Yesterday, while I was still squinting into the strange light of the comment that "globalization is so passé" I encountered, in the comments cave of Ron's blog, an escapee from The Valve, who thought that all poems made from cut-up bits of other language have the same meaning: ie, that we here readers are very confused and sad solipsistic citationeers and pasters. There are numerous problems with this argument, not least of which is assuming that poetry is about the construction of meaning and the transmission of authorial inten-yawn!-tions. It's also true that if the anonym (well, he practices what he preaches, huh?) whose redaction of the scholarship of Walter Benn Michaels is right there's only about five things we can say to each other (one of them clearly the following evasive action taken by students who are afraid of literature: but, then, can't you just say anything about it? What did Sophocles really mean?) The answer is no: there are an infinity of numbers between 0 and 1, but 4 isn't one of them. But, more importantly, what my remarks on Degentesh's book show is how collage is not simply, not only, a negative process: "cut-up" in this sense is misleading, for if cutting only were what a Dada poem, or a Berrigan poem, were about, it would not be a poem, but the instructions: cut up this thing (in which case there is still "meaning" in the "this thing". Even "cut up everything" has meaning, as long as everything does). Poetry of this sort is also constructive, as much a "cut-up" as a "put-together." And the forms of putting-together are nearly infinite. If the sign-o-phobic want to call this "intention," that's fine by me; if they choose to think of it as the indication of a wider field of expression and experience, even better.
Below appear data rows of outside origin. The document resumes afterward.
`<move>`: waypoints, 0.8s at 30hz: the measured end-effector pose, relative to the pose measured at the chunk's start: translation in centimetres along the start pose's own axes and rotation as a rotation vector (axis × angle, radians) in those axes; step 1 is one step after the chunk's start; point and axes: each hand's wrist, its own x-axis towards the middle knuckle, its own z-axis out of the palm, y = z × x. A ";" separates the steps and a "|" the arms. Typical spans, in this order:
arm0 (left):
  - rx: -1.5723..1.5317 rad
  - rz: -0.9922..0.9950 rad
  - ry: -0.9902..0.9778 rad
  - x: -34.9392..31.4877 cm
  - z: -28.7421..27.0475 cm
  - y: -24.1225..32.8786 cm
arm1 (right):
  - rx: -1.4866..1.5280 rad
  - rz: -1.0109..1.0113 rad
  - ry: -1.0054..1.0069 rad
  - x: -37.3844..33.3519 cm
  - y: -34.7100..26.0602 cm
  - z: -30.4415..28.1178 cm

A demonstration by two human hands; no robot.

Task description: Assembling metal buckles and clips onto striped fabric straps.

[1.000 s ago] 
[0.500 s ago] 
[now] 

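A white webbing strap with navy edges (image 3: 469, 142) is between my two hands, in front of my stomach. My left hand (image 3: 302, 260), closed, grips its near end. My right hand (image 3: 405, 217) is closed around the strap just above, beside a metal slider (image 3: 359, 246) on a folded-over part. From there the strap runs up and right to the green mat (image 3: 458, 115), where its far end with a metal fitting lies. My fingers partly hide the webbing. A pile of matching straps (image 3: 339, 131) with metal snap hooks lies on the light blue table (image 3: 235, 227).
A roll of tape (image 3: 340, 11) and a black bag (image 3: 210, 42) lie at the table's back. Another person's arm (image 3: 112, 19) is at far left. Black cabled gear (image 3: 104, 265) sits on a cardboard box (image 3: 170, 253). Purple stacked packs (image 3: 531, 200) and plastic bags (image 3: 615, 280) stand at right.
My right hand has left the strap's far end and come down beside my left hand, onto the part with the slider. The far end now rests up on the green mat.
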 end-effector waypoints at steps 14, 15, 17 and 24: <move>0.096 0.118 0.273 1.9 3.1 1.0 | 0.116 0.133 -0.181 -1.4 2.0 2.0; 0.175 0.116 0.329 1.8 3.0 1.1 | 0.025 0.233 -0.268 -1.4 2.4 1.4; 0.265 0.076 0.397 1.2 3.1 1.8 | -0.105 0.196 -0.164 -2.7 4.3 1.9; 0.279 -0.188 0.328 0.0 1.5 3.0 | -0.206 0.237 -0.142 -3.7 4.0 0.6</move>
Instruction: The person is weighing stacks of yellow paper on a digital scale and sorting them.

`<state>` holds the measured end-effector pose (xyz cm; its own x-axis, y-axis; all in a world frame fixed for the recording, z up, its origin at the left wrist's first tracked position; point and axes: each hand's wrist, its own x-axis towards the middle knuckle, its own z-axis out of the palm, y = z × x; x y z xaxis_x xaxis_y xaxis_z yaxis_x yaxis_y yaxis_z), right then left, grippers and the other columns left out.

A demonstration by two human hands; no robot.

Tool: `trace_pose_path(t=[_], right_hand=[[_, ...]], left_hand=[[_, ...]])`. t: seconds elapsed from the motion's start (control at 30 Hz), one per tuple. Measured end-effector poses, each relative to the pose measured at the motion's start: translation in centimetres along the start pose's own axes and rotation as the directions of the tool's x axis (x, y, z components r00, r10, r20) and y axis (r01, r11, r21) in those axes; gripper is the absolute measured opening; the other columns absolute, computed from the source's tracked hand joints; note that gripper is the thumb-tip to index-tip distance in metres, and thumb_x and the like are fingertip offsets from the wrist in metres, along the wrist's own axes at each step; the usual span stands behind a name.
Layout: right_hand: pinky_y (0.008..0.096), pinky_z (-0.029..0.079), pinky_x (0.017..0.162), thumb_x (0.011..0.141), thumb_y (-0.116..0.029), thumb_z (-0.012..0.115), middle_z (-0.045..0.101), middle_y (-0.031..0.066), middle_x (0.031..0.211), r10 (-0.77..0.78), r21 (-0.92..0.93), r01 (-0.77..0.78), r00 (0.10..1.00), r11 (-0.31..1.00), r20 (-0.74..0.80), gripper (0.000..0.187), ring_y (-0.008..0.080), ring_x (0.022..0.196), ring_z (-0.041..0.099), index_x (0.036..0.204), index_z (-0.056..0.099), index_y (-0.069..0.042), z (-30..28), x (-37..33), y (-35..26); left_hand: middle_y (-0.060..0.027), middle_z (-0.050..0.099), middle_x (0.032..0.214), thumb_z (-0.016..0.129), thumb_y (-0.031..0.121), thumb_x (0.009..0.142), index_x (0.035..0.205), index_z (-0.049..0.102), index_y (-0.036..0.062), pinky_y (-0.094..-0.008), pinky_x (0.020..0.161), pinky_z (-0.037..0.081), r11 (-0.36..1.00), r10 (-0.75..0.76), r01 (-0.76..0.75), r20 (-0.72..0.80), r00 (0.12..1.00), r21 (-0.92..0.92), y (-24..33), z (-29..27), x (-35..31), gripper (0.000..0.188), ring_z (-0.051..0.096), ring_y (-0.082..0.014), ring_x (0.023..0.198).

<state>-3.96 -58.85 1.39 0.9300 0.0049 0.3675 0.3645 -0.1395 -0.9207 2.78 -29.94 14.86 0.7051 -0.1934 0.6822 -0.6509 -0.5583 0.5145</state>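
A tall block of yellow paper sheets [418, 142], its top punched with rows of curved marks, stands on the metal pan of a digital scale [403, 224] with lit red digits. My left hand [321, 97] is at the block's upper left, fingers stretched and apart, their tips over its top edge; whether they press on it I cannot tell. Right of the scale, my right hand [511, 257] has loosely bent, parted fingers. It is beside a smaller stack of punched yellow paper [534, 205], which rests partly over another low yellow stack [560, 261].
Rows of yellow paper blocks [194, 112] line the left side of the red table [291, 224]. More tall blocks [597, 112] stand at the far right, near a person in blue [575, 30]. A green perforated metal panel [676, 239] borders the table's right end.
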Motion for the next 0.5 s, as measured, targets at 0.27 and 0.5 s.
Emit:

In any case, Degentesh says it better than I can:
As a Youngster I Was Suspended from School One or More Times for Cutting Up
Everyone knows about Dallas
and its acts of terrifying gorgeousness
a chef in a tall hat piping meringue
discussing the "brain drain"
dropped a slab of concrete on his left foot
before being lured to the guitar
doesn't recall details of cutting up friend
to create fake masterpiece
when Dorrington came home unexpectedly and found
flight atendants ready to undergo radical surgery
I've been cutting up Vipers more and longer than anyone I know
the severed sea bream head washed down the river on a chopping board
The class batted it around in a bloodless little battle of the sexes
and I just started branching out to dogs and cats.
The boar is cut up and the hounds are fleshed.
So far we've concentrated on the whole hog
a popular euphemism for saying that someone doesn't like
our size and age differences
Like cutting up and depositing the body of a camel
in the drawing of a dinosaur head
and sewing it to other stuff like duck or squab
or radioactively contaminated tools and equipment
I sat on the back of our sofa listening eagerly
constantly at my dad's side fishing
going to the local coin shop with my dad
in small-bore slow-fire events
paths only modern-day Cowboys or Indians would travel
Slice off both sides close to the seed to create two halves of
The Moon, which rises while the men are cutting up the whale carcass.